**TASK REQUIREMENTS**
For the word "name", state how many lines of the data include it. Respond with the number only.

**RECORDS FOR THE TASK**
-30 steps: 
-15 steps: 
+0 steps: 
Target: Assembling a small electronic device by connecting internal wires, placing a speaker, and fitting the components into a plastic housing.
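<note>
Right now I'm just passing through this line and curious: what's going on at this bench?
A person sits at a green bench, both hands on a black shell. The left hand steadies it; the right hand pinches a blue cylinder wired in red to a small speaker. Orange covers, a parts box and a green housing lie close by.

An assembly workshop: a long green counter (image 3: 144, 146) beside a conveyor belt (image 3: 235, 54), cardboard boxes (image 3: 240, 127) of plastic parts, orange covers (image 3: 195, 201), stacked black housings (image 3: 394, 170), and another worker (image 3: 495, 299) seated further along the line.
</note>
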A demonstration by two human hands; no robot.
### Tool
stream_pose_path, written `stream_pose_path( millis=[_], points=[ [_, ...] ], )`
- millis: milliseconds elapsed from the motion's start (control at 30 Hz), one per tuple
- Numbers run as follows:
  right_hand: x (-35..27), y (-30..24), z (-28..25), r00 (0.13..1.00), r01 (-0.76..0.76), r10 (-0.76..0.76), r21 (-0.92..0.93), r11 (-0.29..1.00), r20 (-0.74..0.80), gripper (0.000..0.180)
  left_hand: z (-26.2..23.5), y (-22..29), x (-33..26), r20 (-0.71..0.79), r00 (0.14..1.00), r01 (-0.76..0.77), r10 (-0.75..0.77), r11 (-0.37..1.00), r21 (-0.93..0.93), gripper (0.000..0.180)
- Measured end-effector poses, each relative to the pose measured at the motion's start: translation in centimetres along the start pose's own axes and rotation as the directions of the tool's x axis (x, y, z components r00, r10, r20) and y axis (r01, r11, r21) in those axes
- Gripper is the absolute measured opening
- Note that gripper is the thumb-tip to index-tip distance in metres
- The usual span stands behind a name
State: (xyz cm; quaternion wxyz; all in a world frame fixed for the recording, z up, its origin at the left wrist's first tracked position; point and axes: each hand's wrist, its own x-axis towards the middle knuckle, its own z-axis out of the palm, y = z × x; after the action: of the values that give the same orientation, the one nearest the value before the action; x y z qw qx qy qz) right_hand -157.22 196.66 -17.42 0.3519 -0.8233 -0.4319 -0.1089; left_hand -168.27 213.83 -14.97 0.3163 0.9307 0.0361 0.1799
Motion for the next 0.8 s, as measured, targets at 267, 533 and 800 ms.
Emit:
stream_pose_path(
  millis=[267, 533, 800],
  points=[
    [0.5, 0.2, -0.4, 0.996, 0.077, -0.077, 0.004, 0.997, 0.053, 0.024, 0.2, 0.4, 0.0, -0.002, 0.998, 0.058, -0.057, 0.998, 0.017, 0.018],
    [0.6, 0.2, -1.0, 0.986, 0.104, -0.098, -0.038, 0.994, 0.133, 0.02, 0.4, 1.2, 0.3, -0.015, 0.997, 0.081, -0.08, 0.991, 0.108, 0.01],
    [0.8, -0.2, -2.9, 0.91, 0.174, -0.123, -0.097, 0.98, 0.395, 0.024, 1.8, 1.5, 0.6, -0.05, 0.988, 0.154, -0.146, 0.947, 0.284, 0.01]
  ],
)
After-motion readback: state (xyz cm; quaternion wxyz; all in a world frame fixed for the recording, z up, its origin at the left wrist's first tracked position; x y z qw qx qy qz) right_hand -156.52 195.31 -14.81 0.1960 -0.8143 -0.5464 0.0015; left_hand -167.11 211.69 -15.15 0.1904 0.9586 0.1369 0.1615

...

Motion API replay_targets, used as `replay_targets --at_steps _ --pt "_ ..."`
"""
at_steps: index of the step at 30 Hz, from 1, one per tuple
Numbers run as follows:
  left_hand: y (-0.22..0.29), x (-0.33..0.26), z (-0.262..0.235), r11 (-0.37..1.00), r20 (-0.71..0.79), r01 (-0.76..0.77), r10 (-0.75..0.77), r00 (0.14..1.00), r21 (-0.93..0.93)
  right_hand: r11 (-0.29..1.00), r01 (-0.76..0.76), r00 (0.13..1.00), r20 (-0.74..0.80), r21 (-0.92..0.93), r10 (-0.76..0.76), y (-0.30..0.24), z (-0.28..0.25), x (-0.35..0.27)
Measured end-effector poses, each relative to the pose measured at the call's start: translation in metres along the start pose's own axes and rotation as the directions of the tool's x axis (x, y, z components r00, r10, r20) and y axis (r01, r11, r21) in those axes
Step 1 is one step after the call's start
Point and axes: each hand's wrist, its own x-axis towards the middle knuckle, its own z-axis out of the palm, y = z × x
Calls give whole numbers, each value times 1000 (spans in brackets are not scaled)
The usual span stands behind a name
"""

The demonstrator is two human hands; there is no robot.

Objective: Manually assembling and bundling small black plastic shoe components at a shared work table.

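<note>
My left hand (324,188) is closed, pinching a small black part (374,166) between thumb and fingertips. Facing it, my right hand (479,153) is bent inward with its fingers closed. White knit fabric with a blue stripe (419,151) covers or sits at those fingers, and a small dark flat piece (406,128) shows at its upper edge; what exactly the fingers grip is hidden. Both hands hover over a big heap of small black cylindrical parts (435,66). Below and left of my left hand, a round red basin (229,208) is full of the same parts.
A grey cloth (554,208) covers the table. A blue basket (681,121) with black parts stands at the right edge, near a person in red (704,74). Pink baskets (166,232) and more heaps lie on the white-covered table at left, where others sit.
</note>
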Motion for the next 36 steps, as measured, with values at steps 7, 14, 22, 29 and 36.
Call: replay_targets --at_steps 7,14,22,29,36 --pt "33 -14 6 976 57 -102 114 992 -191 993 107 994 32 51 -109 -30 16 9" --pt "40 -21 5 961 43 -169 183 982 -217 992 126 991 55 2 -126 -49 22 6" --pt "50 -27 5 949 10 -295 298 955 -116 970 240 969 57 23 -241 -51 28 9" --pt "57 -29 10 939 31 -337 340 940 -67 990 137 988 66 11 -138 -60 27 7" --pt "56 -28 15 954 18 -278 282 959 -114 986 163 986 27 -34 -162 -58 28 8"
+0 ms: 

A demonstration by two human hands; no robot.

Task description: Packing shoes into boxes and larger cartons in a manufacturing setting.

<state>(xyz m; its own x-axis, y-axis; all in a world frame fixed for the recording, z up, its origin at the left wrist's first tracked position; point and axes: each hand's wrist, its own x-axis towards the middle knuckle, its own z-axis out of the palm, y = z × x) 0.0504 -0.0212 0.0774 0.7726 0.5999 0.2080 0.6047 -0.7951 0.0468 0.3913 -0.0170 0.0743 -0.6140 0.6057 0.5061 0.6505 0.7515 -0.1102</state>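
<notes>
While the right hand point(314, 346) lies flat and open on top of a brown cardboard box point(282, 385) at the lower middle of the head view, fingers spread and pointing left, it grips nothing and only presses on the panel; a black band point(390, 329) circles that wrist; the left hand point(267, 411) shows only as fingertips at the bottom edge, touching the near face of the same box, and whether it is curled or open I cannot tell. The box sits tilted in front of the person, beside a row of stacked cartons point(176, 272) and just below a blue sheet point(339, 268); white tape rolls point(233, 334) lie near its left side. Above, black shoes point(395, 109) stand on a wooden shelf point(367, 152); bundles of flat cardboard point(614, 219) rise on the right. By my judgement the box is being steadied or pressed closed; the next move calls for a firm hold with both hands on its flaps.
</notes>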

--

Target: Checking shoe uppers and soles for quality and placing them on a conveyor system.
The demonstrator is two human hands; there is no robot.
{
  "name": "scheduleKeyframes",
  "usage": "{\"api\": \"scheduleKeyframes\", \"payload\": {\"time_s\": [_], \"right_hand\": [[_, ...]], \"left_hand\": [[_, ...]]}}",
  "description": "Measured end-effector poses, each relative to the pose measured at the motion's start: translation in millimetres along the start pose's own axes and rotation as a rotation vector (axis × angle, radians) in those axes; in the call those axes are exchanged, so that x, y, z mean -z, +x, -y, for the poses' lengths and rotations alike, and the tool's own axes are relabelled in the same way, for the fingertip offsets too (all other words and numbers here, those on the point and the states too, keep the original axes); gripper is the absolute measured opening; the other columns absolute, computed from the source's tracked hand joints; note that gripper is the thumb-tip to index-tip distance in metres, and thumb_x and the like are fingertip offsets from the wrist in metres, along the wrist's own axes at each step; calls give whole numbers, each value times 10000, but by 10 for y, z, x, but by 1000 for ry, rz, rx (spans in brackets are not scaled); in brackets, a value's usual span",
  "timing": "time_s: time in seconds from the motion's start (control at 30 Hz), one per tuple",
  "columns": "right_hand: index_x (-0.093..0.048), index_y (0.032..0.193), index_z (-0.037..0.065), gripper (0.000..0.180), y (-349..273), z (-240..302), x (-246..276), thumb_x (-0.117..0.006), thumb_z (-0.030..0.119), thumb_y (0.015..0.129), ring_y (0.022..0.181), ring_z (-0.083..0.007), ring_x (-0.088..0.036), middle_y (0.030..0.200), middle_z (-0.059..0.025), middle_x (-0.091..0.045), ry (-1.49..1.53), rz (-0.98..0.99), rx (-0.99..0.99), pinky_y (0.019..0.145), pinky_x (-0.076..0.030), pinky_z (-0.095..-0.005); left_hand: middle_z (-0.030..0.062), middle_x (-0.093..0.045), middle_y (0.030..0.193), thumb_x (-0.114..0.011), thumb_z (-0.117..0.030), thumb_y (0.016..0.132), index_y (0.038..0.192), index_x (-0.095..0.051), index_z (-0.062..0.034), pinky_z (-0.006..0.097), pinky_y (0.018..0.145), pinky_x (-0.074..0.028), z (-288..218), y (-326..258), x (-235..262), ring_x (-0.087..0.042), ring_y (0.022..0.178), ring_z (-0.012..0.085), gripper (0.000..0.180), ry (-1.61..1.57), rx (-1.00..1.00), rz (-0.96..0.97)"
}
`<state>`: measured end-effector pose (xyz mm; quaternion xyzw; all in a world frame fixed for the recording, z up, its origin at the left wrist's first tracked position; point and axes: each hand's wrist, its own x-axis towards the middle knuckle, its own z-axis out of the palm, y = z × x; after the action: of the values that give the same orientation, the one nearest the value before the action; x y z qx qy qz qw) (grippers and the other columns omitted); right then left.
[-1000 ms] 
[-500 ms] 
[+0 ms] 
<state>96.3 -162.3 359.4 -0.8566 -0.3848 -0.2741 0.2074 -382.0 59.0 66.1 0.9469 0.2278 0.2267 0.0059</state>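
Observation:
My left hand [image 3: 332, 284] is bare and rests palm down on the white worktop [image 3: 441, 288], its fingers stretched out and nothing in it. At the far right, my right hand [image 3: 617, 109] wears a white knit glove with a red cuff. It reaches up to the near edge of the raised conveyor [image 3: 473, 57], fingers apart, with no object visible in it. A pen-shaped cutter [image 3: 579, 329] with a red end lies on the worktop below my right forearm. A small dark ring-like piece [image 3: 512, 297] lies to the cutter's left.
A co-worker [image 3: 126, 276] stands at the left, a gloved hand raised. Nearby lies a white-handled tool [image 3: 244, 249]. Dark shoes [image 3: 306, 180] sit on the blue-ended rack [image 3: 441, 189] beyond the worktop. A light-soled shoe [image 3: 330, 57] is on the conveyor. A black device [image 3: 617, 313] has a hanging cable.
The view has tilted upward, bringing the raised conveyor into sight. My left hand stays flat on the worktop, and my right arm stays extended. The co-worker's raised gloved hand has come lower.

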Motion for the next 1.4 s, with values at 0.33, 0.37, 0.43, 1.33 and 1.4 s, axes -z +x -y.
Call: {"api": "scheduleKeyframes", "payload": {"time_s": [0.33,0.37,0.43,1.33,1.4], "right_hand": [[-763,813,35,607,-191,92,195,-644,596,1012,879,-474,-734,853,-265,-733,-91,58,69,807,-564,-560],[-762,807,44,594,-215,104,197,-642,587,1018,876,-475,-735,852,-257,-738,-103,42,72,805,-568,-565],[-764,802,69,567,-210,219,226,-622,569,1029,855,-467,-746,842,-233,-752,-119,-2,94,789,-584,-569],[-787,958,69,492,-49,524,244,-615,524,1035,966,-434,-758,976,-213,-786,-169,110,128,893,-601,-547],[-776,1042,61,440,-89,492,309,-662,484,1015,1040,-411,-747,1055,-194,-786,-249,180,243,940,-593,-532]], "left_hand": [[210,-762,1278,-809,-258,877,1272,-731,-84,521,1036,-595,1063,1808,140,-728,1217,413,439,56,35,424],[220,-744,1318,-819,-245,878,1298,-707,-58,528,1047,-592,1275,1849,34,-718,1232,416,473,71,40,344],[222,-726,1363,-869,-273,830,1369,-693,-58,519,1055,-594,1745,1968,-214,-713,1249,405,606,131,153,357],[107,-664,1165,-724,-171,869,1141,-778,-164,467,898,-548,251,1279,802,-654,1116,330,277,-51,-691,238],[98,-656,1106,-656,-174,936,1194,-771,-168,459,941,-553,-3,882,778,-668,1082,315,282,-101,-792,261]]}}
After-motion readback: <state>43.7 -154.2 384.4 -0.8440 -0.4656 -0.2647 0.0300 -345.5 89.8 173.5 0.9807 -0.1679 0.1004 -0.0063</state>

**TASK SOLUTION**
3